プラジャーク・クヮルテットwith山碕智子

December 07 [Wed], 2016, 23:55

リュカ・ドゥバルグ ピアノ・リサイタル

December 05 [Mon], 2016, 23:26

ホキ美術館名品展

December 03 [Sat], 2016, 20:10
梅田阪急のギャラリーで観てきました。

ホキ美術館は千葉県にある写実絵画専門の美術館。ホキは館長の保木さんの「ホキ」です。地名だと思っていましたが違うのですね。

いわゆるスーパーリアリズム絵画には実はあまり興味がなく、お決まりの「なんで写真じゃダメなのですか」という意地悪な疑問をどうしても抱いてしまってました。技術ばかりに目が行ってしまう気がするし、極端に言えば、如何に写真そっくりに描くかに価値を置くとすれば、楽譜通りに指が廻ればよしとするTV番組のピアノ対決みたいやなあ、と。
でも、観てみると、ああやはり写真とは表現しようとするものが違うんだなあと思いました。
たとえば、これ。

胡蝶蘭が本当に浮き上がって見えます。これは、場内のキャプションにもありましたが、一つのレンズでとらえるカメラと、二つの目でとらえる人間との差なのだとか。なるほどなあ。

そして何よりも大事であろうもう一点。
一言でいえば、写真は対象の瞬間を切り取るもの。その一瞬間がすべてです。それに対して、写実主義絵画は対象の時間的持続を描いている、ということ。作品に近寄ってよくよく観てみると、筆触がわずかにわかります。「切り取る」のではなく、延々と丹念に作業して「作り上げ」ていることが伝わってきます。そのせいなのでしょうか、出来上がった作品には、なんとなくスローな空気の流れを感じる。生きているような、という陳腐な表現を使いたくなりますが、風景や静物さえも作品に何かが…たぶん空気が、時間が流れている。しかもとてもゆっくりと。

蛇足。
これらの作品(作者は異なる)は、構図や光の取り入れ方が、そこはかとなくフェルメール。


もう一つ蛇足。
私個人としては、たとえば私が何かとても嬉しくて笑っている顔を、写真で撮られたいか、写実絵画に描かれたいか、と聞かれれば、写真で捉えられたいように思います。その瞬間の爆発的な感情を、その場で丸ごと掬い取られたい。でもそれは、描き上げる過程のなかでその感情が去り行き、もしくは喪われてしまっていることが怖いからかもしれません。

メアリー・カサット展

November 28 [Mon], 2016, 21:27
観光シーズンで大混雑の京都。

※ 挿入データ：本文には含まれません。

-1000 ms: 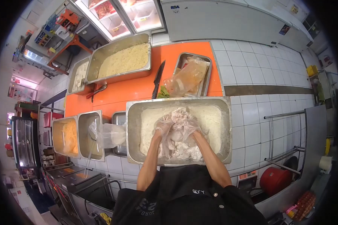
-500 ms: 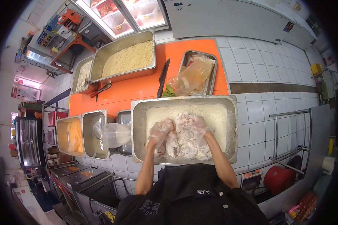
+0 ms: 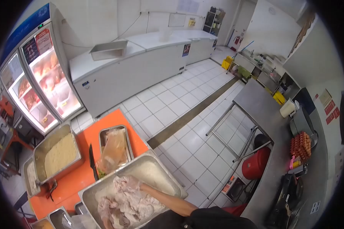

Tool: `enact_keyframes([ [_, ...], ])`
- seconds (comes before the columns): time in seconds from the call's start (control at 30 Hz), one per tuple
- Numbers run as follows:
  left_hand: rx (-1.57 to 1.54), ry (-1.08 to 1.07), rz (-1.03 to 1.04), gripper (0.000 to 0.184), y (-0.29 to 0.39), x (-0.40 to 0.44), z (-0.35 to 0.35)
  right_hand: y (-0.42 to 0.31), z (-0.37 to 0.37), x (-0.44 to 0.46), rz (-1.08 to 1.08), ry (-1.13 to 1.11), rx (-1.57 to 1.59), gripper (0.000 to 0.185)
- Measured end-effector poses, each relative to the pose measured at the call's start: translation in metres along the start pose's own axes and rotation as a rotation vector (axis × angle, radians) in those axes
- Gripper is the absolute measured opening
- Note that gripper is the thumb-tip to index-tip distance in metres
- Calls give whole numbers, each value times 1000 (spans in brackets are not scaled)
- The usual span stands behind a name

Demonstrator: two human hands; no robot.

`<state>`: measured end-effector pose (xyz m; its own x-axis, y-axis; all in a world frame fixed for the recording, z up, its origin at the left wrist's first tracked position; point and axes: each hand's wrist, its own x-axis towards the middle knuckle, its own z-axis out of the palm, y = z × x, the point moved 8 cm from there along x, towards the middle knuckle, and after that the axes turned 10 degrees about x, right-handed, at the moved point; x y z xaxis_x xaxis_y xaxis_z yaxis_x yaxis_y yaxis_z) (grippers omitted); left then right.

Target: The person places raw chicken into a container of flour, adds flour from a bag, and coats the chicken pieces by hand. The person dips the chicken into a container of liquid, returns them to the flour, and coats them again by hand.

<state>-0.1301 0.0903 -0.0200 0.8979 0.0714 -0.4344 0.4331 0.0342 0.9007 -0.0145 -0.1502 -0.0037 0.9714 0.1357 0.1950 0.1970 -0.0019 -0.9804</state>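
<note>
A large metal tray (image 3: 171, 179) of white flour holds several flour-coated pieces (image 3: 135, 206), probably meat. My right hand (image 3: 129, 186), in a clear glove, is in the tray among the upper pieces; its fingers are coated and blend with them. At the tray's left side my left hand (image 3: 107, 209), also gloved, touches the coated pieces, its fingers hard to make out. Behind the tray, a smaller metal tray (image 3: 129, 147) carries a plastic bag (image 3: 114, 150). A black knife (image 3: 93, 162) lies on the orange table (image 3: 99, 124) left of it.
A deep pan (image 3: 78, 152) of crumbs and a narrower pan (image 3: 28, 175) stand at the left, near red-handled tongs (image 3: 52, 189). Beyond are a lit display fridge (image 3: 51, 76) and white chest freezers (image 3: 122, 80). A steel counter (image 3: 273, 183) with egg trays (image 3: 300, 145) runs along the right.
The view has swung up and to the right, bringing the freezers, far sink area and right counter into sight. The large tray now appears lower and tilted, with both hands still in it.
</note>
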Motion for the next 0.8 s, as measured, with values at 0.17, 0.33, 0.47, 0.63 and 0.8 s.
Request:
enact_keyframes([
  [0.17,1105,452,235,34,45,-15,40,-65,-2,-2,323,-528,-526,36],
  [0.33,1210,427,-208,39,77,-12,46,-25,23,4,453,-722,-777,43],
  [0.47,1742,-219,624,32,-23,12,16,-27,17,-6,237,-756,-720,38],
  [0.63,1349,-10,134,31,-8,-2,-5,37,-4,-9,43,-636,-601,29],
  [0.8,1416,-231,4,30,-29,38,-17,-65,17,-3,138,-674,-927,38],
])
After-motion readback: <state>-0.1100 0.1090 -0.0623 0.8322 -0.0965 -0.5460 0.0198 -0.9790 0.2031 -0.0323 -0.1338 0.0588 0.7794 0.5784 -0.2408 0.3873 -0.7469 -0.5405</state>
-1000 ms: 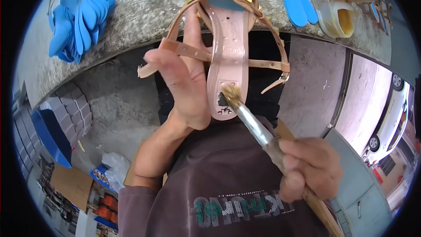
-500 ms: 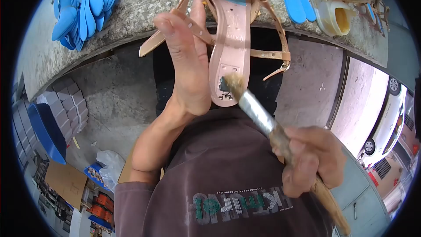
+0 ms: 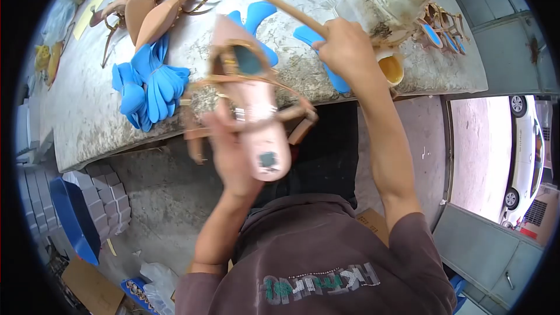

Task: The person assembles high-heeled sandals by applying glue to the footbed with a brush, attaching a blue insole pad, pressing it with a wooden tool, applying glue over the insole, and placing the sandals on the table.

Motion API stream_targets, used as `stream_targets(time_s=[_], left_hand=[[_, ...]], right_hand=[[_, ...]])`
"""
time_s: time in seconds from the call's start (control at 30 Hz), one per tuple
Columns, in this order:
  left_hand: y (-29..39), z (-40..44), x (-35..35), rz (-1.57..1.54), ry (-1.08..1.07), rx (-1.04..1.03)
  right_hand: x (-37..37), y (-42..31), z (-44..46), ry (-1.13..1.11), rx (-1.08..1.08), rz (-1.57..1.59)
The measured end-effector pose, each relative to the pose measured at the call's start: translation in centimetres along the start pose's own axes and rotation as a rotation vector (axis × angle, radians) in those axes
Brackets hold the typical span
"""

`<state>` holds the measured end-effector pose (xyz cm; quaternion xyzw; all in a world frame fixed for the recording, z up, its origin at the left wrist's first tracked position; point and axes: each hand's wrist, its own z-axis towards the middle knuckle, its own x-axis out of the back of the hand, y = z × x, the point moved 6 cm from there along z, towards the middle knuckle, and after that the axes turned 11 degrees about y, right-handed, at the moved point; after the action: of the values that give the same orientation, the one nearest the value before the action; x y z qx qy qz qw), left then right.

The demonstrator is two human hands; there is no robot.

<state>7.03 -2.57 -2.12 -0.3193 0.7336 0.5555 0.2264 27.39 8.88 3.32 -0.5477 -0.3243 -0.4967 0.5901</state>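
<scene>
My left hand (image 3: 228,154) is closed around the side of a tan strappy sandal (image 3: 249,99), blurred by motion. Its pale pink inside faces up, with a dark square patch near the heel end. Over the bench's right part, my right hand (image 3: 348,46) grips a brush (image 3: 291,13) whose wooden handle points up and left. The bristle end is hidden behind the hand and forearm. Close by that wrist lies the yellow-lined mouth of a glue container (image 3: 392,70). Blue insoles (image 3: 256,17) lie on the bench beyond the sandal.
The worn bench (image 3: 87,134) curves across the front. On its left are a bundle of blue insoles (image 3: 158,84) and several tan sandals (image 3: 154,9). A glue-crusted cone-shaped pot (image 3: 402,0) stands at right, beside more sandals (image 3: 446,32). A blue tray (image 3: 76,219) sits below left.
My right hand has carried the brush from the sandal's heel end up to the glue container. The sandal has shifted left and lower in view. More of the bench now shows.
</scene>
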Motion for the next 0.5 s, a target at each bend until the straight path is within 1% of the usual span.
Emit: stream_targets(time_s=[0.03,0.07,0.1,0.13,0.2,0.23,0.27,0.3,0.33,0.37,0.4,0.43,0.47,0.5], left_hand=[[-1.0,-0.8,-0.9,0.219,0.1,-0.019],[-2.5,-1.1,-1.5,0.238,0.095,0.034],[-4.1,-0.7,-0.5,0.403,0.046,-0.022],[-4.6,-0.7,-0.5,0.535,0.013,-0.011],[-5.3,-0.5,-1.0,0.543,-0.05,0.084],[-5.2,-0.6,-0.9,0.62,-0.037,0.13],[-5.5,-0.7,-0.8,0.433,-0.137,0.301],[-5.6,-1.2,-0.8,0.24,-0.232,0.467],[-4.9,-1.5,-1.0,0.282,-0.219,0.501],[-4.2,-1.7,-1.4,0.285,-0.211,0.504],[-3.8,-2.1,-1.5,0.206,-0.164,0.548],[-3.6,-2.5,-1.5,0.129,-0.119,0.589],[-3.5,-2.8,-1.5,0.053,-0.158,0.668],[-3.8,-2.7,-1.3,0.056,-0.153,0.67]], right_hand=[[-1.4,0.4,0.8,0.023,-0.016,-0.037],[-1.9,0.3,0.7,0.016,-0.016,-0.032],[-1.9,0.3,0.5,0.083,-0.01,-0.072],[-1.7,0.3,0.4,0.147,-0.004,-0.114],[-1.8,0.7,0.0,0.146,-0.025,-0.092],[-1.5,1.1,0.2,0.163,-0.044,-0.07],[-1.4,1.5,0.4,0.125,-0.046,-0.13],[0.4,1.2,-0.4,0.113,-0.099,-0.046],[2.9,0.5,-1.5,0.105,-0.149,0.04],[5.2,0.2,-2.2,0.11,-0.123,0.198],[7.3,0.2,-3.2,0.108,-0.098,0.357],[9.2,0.6,-4.3,0.046,-0.114,0.612],[10.8,0.5,-5.5,-0.01,-0.13,0.867],[11.9,-0.5,-6.8,-0.113,-0.168,0.929]])
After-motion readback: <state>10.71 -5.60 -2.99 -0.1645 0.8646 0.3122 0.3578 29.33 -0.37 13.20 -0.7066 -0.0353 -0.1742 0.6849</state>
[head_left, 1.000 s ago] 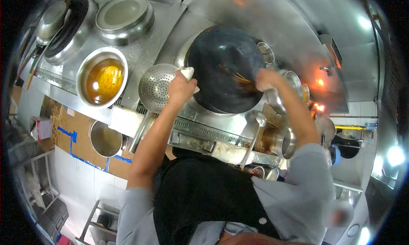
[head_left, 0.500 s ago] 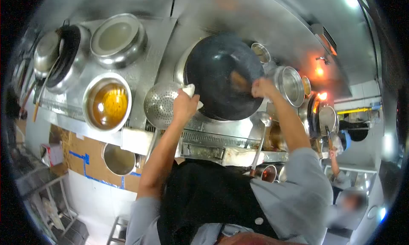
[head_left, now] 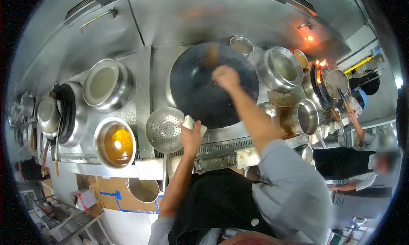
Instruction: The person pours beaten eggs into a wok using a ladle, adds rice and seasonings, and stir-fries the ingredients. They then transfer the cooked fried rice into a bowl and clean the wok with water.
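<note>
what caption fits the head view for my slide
Right hand with a blurred brown tool over the wok, left hand holding cloth.

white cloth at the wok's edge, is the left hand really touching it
Touching. The head view shows the left hand closed around the white cloth, with white fabric sticking out on both sides of it.

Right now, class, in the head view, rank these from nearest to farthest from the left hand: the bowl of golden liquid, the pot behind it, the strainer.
1. Strainer, just beside the left hand, on its left.
2. Bowl, farther left, beyond the strainer.
3. Pot, behind the bowl.
</note>
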The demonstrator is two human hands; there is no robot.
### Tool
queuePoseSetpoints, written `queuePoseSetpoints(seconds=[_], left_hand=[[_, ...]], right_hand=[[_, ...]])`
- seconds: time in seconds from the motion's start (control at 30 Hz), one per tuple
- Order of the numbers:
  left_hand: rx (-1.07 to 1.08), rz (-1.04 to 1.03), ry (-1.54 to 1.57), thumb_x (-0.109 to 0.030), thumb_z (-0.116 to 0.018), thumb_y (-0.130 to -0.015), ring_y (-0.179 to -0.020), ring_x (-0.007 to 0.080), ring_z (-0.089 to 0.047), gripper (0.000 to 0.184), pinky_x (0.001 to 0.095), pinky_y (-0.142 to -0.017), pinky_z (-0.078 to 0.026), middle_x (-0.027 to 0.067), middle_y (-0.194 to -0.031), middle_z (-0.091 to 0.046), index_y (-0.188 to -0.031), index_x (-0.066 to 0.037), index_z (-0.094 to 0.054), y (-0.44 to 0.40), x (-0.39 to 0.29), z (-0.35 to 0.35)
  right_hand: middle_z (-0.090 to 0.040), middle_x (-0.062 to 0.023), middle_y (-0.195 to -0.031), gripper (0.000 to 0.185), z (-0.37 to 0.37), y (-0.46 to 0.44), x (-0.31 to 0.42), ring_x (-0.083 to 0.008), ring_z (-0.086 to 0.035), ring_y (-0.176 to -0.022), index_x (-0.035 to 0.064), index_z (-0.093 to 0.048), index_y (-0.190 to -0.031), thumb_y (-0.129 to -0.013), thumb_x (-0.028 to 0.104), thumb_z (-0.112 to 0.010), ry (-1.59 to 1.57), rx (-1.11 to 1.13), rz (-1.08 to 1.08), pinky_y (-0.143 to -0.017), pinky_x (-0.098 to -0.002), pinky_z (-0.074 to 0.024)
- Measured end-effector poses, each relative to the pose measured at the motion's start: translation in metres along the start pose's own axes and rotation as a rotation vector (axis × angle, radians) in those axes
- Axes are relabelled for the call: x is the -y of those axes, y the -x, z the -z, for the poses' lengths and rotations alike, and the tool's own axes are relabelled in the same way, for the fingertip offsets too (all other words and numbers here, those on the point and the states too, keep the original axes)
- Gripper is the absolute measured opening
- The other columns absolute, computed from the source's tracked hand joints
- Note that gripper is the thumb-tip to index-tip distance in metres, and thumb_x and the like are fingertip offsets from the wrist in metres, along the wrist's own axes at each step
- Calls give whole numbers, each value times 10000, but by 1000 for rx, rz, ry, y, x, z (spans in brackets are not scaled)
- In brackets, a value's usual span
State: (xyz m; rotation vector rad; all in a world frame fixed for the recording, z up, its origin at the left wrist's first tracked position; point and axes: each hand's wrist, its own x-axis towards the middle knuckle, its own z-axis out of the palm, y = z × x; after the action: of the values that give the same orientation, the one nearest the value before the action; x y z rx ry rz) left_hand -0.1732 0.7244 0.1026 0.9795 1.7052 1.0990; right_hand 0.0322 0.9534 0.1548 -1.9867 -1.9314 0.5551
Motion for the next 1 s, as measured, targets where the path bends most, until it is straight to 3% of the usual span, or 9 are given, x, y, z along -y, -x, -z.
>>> queuePoseSetpoints(seconds=[0.17,0.27,0.37,0.43,0.53,0.6,0.73,0.83,1.0], left_hand=[[174,178,376,-441,-604,-1012,-910,201,-641,514,361,-833,-533,123,-1052,-677,-1254,10,-570,7,-7,9],[272,465,526,-574,-557,-1001,-841,186,-658,556,350,-699,-545,85,-1016,-686,-1211,-61,-598,3,-26,28],[440,455,533,-504,-641,-960,-650,175,-633,416,336,-501,-484,52,-876,-671,-1062,-101,-615,-26,-8,25],[402,411,474,-389,-682,-923,-623,182,-627,327,339,-485,-479,60,-853,-664,-1039,-91,-611,-29,15,4],[239,323,529,-178,-710,-859,-646,191,-630,246,329,-453,-469,74,-839,-640,-1039,-63,-585,15,-4,-11],[236,243,504,-167,-688,-871,-656,180,-627,257,309,-452,-473,70,-856,-638,-1083,-78,-574,27,5,-30],[333,362,523,-306,-668,-949,-653,165,-617,302,315,-485,-496,67,-857,-631,-1114,-75,-567,24,-4,-33],[398,476,499,-490,-603,-1003,-675,158,-621,476,320,-535,-519,62,-886,-639,-1194,-55,-575,29,5,-3],[589,360,449,-53,-694,-860,-853,226,-706,368,334,-681,-588,135,-994,-693,-1206,18,-593,103,62,91]], right_hand=[[-748,-142,-1138,456,-23,129,32,-274,-685,-1115,99,-745,-1167,-752,279,-803,-391,445,266,-1000,-377,-496],[-755,-133,-1109,407,67,128,-93,-279,-695,-1064,113,-789,-1096,-731,290,-824,-175,731,189,-969,-370,-519],[-751,-189,-979,374,201,87,-115,-307,-731,-953,74,-770,-1090,-805,304,-695,518,-70,-141,-847,-419,-554],[-747,-198,-1036,432,228,128,-101,-336,-723,-1012,70,-739,-1165,-802,302,-715,180,-568,-99,-862,-416,-553],[-741,-185,-1112,476,152,228,-107,-330,-720,-1032,39,-710,-1195,-818,327,-740,-382,-479,-205,-904,-420,-545],[-753,-126,-928,228,34,275,-168,-325,-730,-872,144,-732,-1049,-842,232,-693,105,-410,-354,-784,-437,-574],[-720,-234,-1072,387,-86,351,-222,-446,-683,-1000,97,-672,-1235,-899,285,-631,71,-219,-300,-909,-500,-539],[-713,-244,-1034,315,-63,370,-234,-468,-665,-970,96,-683,-1199,-903,166,-600,78,-173,-419,-886,-498,-547],[-693,-282,-1098,539,-10,448,-253,-437,-678,-1042,89,-542,-1391,-861,164,-602,283,-152,-712,-902,-503,-547]])
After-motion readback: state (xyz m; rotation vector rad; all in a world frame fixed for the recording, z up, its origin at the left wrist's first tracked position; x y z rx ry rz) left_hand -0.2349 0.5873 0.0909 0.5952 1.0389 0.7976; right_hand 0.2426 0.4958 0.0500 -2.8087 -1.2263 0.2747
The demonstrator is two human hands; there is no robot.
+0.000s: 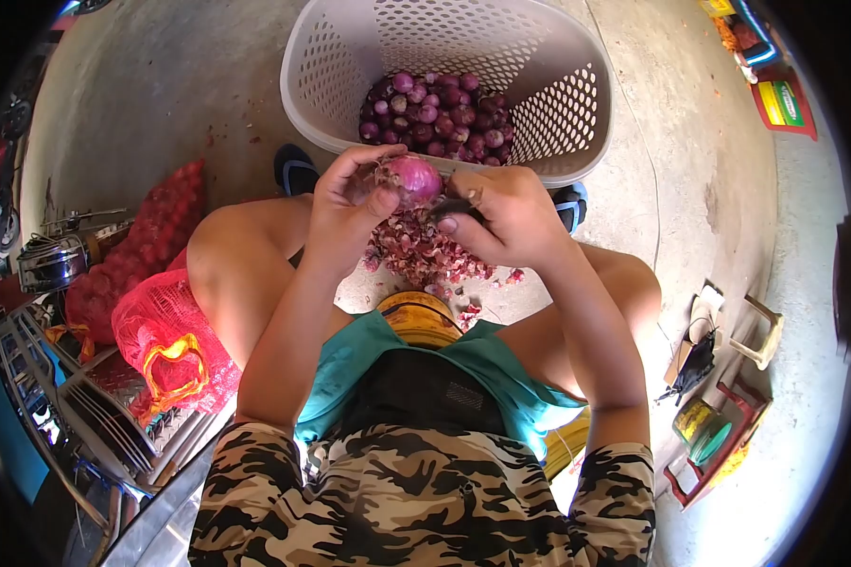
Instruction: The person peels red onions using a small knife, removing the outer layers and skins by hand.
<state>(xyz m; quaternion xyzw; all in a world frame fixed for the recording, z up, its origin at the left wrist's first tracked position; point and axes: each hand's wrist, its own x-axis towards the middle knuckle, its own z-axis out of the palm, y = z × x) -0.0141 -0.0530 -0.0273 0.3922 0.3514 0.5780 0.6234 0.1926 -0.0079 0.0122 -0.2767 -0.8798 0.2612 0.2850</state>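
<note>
My left hand (346, 200) is closed around a red onion (414, 180), thumb and fingers on its left side. Close against the onion's right side is my right hand (509, 215), its fingers curled and thumb pressed in. A dark object (456, 207) shows between that thumb and fingers; its kind is hidden. Below both hands, a heap of dry onion skins (430, 248) lies on the floor between my legs. Just beyond them stands a light grey perforated basket (323, 71) with many red onions (435, 115) at its bottom.
Red mesh sacks (165, 213) lie to my left, the nearer sack (184, 326) tied with orange-yellow strips. A metal rack (113, 416) stands beside them. A yellow container (416, 317) sits between my thighs. On the right are a small stool (758, 333) and a yellow-green tin (702, 427).
</note>
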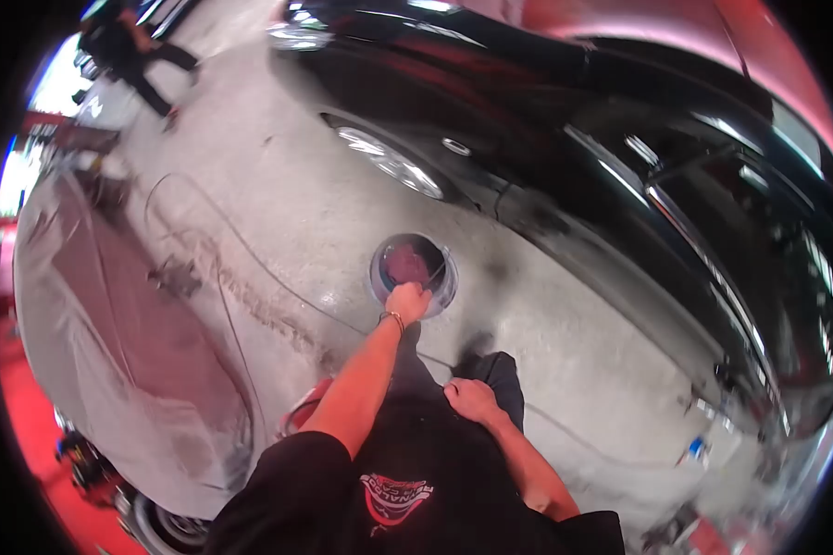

昨日は朝から本降りの雨だったので、空いているかなと思って岡崎の国立近代美術館に出掛けました。
思った通り、ちょうど良い程度に空いていて、ゆっくりと観まわってきました。

日本では35年ぶりの大回顧展だそうです。母子像をたくさん描き、明るい色彩を用いる印象派画家。日本人が好みそうな画風ですが、それほど知名度が高いわけではなさそうです。
予想よりたくさんの作品が来ていて、とても見ごたえがありました。いくつかメモ。

子どもが描かれた作品については、足の描き方にとくに惹かれました。大人が絶対しないような無防備な足の角度が、子どもならではの関節の柔らかさを感じさせ、皮膚の質感の柔らかさと相まって、とても可愛らしい。つい頬が緩んでしまいます。

全体の傾向としてブルーが多く用いられているのも印象的です。
ブルー系ではありませんが、この作品もとても美しくて気に入りました。


なにげない母子の触れあいを描いているなかで少し異色だったのはこちら。

母子像といえば聖母子像ですが、他のカサットの作品ではあまり感じなかったキリスト教的な雰囲気を感じてしまいました。とくに女の子が持つカーネーションは、一目見て気になりました。なんだか暗示的。キャプションによれば、カーネーションはキリストの受難の寓意として描かれるのだそうで、なるほどなあと思いました。背後に描かれる大きく曲がった坂道も何かの寓意でしょうか…?

カサットはドガと深いかかわりを持っていたそうですが、それ以外にも色々な画家の影響を受けているようです。なかでも浮世絵にインスピレーションを受けたと思われる作品群は、こんなにもあからさまに現れているのは珍しいと思うくらいでした。舟遊びや合わせ鏡を題材にした作品もそうですし、たとえばこのドライポイント作品は、明らかに紅摺絵の影響を受けていますね。


生涯にわたり画風が変化するのを観るのも回顧展の楽しみ。そして、関係する画家たちの作品を併せて観られるのも興味深いですね。エヴァ・ゴンザレスやベルト・モリゾの美しい作品も素晴らしかったです。とても満足度の高い展覧会でした。